J’imagine que les plateformes sur lesquelles vous mettez vos jeux ne permettent pas cette souplesse.

C’est vrai. Et c’est une des raisons pour lesquelles j’ai décidé de changer mon mode de commercialisation. Depuis quelques années, j’utilisais Steam, une plateforme de vente américaine. Les jeux indépendants ont connu ces dernières années un grand succès et les Américains ont développé une structure pour nous distribuer. Au début c’était satisfaisant, mais progressivement, ils ont industrialisé les jeux et on est en train de perdre toute notre fraîcheur à cause d’eux… Je suis en train de réfléchir à quitter ces plateformes pour me concentrer sur les jeux locaux, distribués personnellement – je prends beaucoup de plaisir à faire de la vente en direct. Les gens payent en ligne et je leur ouvre l’accès.

Que voulez-vous dire quand vous dites que « les plateformes de distribution ont industrialisé les jeux » ?

Ces grandes plateformes nous offrent des données marketing fabuleuses sur nos clients, mais cela nous pousse à standardiser nos jeux. On peut connaître l’impact marketing d’une image ou d’un design et j’ai l’impression que ça bride notre créativité. C’est de cela que je veux me protéger en quittant ces groupes de distribution.

Vous faites tout sur vos jeux vidéo. Quel est le département qui vous pose le plus de difficultés ? Le gameplay ? Le design ? La musique ?

Très facilement le marketing (rires). Au début des années 2000, j’ai arrêté les jeux vidéo pendant quelques temps et j’ai travaillé pour une agence de com. J’ai trouvé ça très facile de promouvoir les autres, mais faire ma propre pub, c’est super dur ! Cette interview par exemple a été une grande source de stress (rires). Je ne suis pas quelqu’un de disert, je n’aime pas beaucoup parler de moi… Je préfère coder et parler aux joueurs en direct. Je dois être le cliché du programmeur…

Est-ce que vous pouvez quand même nous parler de Hell Way, votre prochain jeu vidéo ?

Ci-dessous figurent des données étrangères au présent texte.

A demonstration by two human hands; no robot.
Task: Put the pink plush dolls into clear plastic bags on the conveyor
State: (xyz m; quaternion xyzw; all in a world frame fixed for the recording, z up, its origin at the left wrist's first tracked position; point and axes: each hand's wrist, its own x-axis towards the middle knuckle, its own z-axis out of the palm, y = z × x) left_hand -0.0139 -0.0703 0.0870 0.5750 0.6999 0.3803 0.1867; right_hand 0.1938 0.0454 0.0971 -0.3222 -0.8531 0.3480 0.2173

Alors oui, mais pour vous dire que j’ai abandonné ce projet. C’est pendant la gestation de ce jeu que j’ai compris que les plateformes me faisaient partir dans des directions que je ne voulais pas prendre. Je me suis rendu compte que je faisais un jeu qui répondait à leurs demandes et qui n’avait plus rien de personnel. Je me concentre du coup sur ORIIC, un jeu totalement indépendant. Un space opera très influencé par Star Wars dans lequel les joueurs pourront tous intervenir pour modifier le jeu. Et celui-là sera vendu en indépendant.